There is one span to output from the data below: the lines starting at the line with "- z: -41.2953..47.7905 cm" and ending at the line with "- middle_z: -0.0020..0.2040". Output it exactly, ends included, nothing more.

Items listed in a dataset:
--------------------------------------------------
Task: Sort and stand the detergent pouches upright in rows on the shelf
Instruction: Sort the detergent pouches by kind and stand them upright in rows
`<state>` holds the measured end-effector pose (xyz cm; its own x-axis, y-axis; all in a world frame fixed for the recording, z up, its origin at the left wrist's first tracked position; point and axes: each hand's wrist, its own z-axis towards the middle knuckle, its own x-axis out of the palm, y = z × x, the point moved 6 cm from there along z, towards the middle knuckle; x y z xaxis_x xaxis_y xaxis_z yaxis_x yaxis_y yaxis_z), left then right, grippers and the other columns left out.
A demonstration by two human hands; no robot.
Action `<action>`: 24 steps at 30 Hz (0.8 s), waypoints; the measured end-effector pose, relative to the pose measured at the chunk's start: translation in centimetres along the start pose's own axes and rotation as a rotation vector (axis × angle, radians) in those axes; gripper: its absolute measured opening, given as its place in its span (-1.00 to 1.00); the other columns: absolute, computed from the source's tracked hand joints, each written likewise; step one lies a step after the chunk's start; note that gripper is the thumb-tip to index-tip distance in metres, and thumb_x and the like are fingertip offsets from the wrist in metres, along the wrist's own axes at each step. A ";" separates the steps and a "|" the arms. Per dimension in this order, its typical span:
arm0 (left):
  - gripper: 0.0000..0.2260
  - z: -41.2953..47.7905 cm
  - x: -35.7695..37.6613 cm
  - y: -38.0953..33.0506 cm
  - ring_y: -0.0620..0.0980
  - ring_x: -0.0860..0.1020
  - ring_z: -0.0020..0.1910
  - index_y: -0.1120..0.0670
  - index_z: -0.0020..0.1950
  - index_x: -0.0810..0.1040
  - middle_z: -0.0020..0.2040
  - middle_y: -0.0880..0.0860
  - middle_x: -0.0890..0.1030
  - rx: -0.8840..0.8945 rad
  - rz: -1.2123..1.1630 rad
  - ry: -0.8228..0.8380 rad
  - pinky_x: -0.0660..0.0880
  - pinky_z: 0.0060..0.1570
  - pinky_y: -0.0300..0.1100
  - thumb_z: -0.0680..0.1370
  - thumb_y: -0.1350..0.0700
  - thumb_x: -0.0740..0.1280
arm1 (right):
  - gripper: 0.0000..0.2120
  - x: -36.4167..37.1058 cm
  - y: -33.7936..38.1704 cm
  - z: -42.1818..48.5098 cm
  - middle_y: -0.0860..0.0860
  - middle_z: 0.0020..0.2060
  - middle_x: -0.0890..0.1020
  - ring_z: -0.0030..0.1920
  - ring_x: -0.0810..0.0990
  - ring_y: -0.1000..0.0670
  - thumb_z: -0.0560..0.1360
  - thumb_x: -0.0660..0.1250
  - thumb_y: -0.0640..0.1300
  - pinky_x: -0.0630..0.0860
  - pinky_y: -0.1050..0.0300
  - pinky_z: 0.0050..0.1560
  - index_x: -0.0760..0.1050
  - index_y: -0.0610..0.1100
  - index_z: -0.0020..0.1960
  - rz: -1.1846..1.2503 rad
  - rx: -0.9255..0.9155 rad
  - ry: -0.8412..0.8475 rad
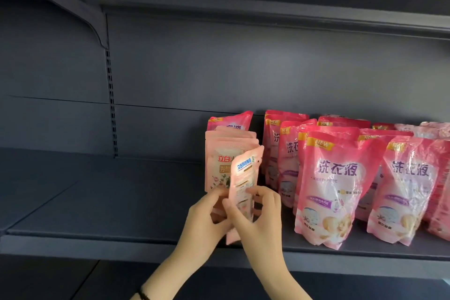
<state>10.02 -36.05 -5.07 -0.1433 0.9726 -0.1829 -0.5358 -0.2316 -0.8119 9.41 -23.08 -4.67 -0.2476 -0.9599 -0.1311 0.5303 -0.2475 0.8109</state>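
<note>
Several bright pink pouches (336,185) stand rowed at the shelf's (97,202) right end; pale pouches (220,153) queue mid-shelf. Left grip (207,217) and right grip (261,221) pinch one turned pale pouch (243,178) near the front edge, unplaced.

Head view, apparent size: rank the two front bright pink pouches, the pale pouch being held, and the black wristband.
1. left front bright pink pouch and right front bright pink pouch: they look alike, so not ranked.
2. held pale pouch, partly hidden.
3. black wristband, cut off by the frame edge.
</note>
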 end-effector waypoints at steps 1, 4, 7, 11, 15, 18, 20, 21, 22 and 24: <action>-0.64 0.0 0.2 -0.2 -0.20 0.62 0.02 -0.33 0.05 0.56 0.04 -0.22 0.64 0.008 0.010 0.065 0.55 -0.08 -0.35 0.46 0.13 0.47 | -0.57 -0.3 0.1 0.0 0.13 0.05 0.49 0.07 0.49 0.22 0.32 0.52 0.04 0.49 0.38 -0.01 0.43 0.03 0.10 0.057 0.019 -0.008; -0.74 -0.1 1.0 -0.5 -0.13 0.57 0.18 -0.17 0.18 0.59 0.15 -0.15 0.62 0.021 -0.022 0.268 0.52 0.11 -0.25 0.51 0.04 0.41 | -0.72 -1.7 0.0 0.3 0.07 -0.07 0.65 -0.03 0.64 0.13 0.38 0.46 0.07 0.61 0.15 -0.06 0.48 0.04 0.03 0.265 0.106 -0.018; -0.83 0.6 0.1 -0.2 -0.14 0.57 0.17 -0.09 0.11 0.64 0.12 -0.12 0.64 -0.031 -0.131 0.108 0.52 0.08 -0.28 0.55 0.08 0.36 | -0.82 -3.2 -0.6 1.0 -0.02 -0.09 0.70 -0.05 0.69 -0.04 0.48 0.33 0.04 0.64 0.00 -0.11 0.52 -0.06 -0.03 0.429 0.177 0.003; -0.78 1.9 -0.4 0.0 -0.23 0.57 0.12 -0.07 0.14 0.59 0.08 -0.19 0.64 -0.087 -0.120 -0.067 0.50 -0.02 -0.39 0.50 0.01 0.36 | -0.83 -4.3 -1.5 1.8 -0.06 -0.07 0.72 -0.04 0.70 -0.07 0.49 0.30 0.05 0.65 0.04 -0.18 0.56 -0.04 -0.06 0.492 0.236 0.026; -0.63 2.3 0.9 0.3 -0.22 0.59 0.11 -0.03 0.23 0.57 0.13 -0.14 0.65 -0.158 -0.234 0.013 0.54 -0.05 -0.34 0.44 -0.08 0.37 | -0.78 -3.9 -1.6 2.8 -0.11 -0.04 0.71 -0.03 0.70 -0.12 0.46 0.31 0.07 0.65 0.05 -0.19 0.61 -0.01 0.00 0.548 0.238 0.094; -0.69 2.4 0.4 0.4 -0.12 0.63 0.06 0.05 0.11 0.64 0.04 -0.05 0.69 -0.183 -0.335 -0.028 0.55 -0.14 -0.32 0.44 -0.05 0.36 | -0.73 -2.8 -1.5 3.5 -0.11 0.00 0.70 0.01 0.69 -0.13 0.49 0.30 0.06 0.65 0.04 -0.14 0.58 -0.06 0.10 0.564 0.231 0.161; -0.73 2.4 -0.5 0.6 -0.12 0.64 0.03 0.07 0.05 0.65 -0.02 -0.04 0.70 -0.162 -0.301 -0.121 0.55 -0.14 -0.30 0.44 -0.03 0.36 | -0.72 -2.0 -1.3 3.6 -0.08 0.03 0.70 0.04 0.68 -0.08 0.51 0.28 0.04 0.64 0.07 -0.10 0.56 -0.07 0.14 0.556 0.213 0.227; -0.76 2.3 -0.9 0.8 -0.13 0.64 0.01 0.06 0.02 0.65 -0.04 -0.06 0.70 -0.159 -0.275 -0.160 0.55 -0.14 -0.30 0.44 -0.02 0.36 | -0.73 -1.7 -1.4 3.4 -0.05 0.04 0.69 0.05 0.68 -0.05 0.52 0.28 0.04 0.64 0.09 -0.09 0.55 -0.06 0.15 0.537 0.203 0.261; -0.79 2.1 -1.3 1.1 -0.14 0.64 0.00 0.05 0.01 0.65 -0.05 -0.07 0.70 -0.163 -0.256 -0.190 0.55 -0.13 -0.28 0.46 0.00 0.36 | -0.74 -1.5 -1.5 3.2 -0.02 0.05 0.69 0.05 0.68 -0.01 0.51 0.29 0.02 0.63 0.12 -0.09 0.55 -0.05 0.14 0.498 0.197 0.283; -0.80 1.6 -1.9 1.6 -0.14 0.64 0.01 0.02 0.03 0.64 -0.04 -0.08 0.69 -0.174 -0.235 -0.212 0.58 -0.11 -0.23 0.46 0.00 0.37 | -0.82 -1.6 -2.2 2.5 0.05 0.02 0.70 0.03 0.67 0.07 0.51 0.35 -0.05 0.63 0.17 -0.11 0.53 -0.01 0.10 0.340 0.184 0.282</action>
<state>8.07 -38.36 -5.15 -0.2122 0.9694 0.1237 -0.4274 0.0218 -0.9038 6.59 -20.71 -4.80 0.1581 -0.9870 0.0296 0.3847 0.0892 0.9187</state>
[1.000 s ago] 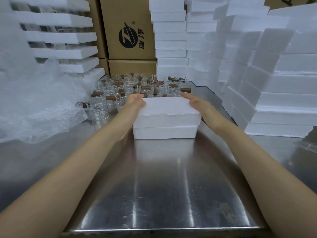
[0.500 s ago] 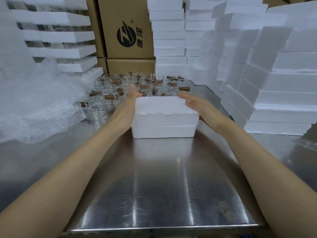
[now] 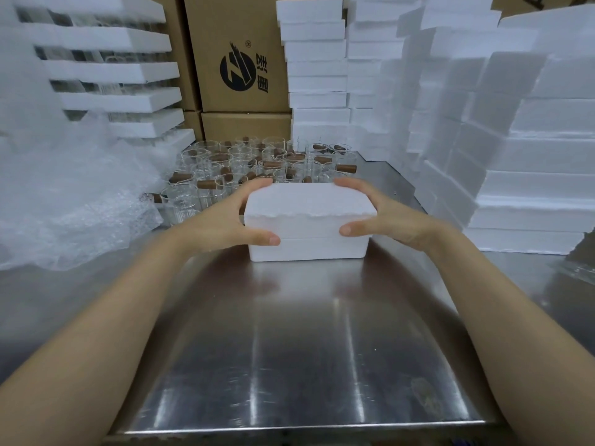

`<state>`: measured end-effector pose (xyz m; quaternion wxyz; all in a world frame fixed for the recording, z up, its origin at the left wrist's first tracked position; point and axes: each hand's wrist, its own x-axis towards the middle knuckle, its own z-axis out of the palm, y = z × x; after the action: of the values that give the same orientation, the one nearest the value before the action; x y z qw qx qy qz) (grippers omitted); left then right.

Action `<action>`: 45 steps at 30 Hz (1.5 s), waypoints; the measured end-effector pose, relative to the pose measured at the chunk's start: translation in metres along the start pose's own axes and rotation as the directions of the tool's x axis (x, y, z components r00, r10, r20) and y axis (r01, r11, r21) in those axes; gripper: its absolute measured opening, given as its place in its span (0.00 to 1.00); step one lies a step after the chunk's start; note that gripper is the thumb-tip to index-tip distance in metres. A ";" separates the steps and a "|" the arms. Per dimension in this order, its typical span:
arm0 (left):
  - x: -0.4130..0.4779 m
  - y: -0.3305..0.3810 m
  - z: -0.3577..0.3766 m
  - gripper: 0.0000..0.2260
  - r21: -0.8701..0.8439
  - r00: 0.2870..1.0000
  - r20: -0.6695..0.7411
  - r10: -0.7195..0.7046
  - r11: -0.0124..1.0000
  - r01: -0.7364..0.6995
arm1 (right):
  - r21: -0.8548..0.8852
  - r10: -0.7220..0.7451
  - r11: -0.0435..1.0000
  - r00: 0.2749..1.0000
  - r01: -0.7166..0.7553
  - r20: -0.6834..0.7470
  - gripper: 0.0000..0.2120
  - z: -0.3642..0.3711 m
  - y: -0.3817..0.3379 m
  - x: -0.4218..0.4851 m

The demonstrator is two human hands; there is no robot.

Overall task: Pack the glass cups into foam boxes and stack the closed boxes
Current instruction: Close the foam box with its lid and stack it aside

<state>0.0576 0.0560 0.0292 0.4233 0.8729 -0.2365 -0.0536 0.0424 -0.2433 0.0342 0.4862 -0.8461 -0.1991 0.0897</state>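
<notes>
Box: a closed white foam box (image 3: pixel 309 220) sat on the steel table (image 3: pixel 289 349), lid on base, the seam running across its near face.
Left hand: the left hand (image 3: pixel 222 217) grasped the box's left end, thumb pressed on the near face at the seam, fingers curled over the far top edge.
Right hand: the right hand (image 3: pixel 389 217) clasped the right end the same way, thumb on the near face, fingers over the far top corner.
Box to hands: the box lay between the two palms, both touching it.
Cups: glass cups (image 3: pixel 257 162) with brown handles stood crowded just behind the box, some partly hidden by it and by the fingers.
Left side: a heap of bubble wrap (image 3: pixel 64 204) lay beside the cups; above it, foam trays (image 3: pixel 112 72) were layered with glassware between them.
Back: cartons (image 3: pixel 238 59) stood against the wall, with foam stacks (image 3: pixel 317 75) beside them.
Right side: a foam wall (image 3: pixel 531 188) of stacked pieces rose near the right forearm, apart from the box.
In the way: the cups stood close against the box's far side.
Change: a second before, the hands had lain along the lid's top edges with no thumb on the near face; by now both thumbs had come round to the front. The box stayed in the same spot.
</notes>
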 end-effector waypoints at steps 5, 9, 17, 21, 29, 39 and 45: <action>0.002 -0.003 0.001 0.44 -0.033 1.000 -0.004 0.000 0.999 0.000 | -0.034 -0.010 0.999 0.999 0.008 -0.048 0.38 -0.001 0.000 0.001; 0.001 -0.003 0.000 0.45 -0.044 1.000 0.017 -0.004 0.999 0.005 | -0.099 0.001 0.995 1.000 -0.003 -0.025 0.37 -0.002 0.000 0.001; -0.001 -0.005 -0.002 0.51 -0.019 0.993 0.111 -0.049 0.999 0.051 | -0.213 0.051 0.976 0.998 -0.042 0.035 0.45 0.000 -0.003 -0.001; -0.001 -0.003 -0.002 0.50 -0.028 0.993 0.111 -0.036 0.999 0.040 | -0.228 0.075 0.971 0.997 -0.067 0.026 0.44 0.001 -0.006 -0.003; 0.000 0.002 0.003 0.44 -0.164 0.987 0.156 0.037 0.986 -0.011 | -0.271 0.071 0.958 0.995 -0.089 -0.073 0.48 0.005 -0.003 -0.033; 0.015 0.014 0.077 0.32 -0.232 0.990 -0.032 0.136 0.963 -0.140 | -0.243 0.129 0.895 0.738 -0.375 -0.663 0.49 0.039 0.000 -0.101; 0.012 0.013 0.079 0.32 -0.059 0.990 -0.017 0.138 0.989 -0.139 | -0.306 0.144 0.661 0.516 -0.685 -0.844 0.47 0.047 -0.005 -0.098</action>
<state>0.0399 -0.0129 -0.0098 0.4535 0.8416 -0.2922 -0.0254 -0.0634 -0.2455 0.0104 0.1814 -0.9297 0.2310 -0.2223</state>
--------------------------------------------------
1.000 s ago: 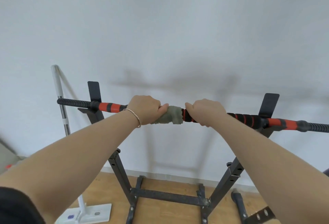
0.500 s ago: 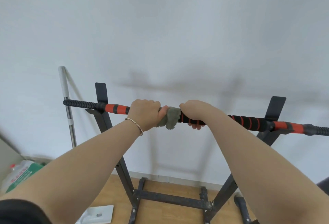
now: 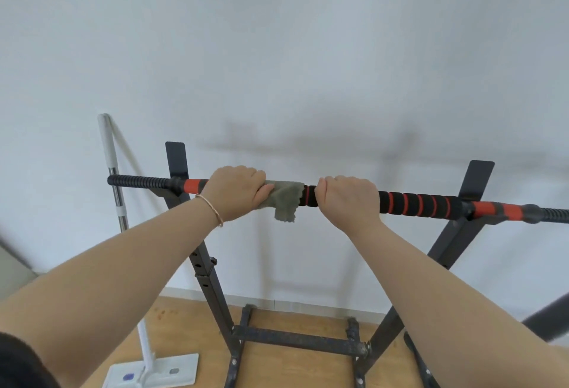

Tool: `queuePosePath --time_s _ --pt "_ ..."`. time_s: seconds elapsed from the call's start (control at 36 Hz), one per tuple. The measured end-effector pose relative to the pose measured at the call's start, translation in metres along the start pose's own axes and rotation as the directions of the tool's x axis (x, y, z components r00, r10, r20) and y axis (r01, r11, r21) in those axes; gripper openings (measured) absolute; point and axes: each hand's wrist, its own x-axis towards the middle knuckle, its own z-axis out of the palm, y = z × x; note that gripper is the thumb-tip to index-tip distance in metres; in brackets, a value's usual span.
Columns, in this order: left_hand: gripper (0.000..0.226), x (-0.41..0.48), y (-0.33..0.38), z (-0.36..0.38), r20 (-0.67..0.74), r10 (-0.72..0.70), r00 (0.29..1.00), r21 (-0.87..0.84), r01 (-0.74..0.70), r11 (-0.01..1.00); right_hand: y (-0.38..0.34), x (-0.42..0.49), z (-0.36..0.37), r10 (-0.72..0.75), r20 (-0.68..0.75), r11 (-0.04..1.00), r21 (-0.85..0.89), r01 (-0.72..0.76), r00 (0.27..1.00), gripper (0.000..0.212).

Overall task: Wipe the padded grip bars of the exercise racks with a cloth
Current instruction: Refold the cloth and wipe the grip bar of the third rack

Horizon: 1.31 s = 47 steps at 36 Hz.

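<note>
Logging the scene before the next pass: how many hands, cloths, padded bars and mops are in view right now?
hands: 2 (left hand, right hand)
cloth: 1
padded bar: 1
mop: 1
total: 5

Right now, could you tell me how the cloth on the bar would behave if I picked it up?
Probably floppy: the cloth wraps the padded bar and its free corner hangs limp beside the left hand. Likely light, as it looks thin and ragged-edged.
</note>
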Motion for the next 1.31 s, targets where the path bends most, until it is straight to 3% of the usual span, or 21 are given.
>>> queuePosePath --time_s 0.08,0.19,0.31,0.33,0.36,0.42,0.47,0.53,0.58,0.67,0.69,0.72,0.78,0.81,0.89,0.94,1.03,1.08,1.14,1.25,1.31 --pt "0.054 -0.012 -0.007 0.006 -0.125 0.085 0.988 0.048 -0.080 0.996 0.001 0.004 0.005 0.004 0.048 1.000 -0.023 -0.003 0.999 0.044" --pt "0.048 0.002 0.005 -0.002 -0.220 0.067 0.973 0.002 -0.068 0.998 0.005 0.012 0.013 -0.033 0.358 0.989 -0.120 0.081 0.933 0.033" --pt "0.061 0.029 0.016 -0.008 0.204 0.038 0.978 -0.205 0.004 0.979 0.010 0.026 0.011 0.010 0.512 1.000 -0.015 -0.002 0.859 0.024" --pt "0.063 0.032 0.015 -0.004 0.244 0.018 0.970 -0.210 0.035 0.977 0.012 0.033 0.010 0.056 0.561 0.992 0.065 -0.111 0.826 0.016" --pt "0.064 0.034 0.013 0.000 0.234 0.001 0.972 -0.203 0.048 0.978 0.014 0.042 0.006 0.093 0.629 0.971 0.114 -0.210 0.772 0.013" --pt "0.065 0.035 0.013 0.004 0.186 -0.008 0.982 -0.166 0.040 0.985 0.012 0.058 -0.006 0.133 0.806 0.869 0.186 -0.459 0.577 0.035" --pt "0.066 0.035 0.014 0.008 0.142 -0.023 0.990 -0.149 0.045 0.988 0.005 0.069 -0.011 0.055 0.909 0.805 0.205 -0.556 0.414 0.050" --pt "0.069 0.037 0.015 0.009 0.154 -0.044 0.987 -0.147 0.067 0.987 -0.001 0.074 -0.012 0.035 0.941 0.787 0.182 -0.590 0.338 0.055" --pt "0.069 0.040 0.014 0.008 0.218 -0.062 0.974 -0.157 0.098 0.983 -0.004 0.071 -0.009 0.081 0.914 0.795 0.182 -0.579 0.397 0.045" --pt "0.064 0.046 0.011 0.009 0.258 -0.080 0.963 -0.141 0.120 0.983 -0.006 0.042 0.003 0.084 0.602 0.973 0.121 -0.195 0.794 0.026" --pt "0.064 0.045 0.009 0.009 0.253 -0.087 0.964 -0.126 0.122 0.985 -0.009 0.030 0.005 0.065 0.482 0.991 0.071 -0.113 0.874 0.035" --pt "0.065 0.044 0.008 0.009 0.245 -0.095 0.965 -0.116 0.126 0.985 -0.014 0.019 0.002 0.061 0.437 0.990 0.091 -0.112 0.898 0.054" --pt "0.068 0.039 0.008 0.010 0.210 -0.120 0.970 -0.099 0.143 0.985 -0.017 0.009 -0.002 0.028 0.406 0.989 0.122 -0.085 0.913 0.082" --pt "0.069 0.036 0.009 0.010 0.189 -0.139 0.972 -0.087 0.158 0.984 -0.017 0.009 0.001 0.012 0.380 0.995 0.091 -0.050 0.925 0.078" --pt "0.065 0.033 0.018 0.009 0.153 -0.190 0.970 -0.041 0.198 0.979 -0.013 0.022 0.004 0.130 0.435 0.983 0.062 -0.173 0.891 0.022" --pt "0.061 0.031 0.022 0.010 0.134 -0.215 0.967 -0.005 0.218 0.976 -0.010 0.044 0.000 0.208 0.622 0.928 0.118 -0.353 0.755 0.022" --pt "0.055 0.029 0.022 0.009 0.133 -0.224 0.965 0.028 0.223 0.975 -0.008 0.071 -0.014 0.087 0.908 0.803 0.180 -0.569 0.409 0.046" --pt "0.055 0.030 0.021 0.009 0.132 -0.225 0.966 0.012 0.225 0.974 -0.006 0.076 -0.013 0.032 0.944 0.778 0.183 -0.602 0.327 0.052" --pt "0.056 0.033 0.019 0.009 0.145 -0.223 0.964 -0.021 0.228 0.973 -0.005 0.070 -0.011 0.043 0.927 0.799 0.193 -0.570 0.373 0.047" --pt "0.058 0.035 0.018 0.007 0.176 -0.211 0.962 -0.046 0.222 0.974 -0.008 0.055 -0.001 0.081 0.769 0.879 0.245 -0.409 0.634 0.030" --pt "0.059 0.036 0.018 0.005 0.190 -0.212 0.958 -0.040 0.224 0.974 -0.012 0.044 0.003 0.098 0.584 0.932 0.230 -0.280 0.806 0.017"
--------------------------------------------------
> _Worked solution_:
  - z: -41.2953..47.7905 cm
  - x: -35.7695..37.6613 cm
  - y: -38.0953..33.0506 cm
  - ring_y: -0.0620..0.0980
  - ring_x: -0.0860..0.1020
  - ring_z: -0.0020..0.1910
  - index_y: -0.1120..0.0670
  - index_z: -0.0020..0.1950
  - index_x: -0.0810..0.1040
  - middle_z: -0.0020..0.2040

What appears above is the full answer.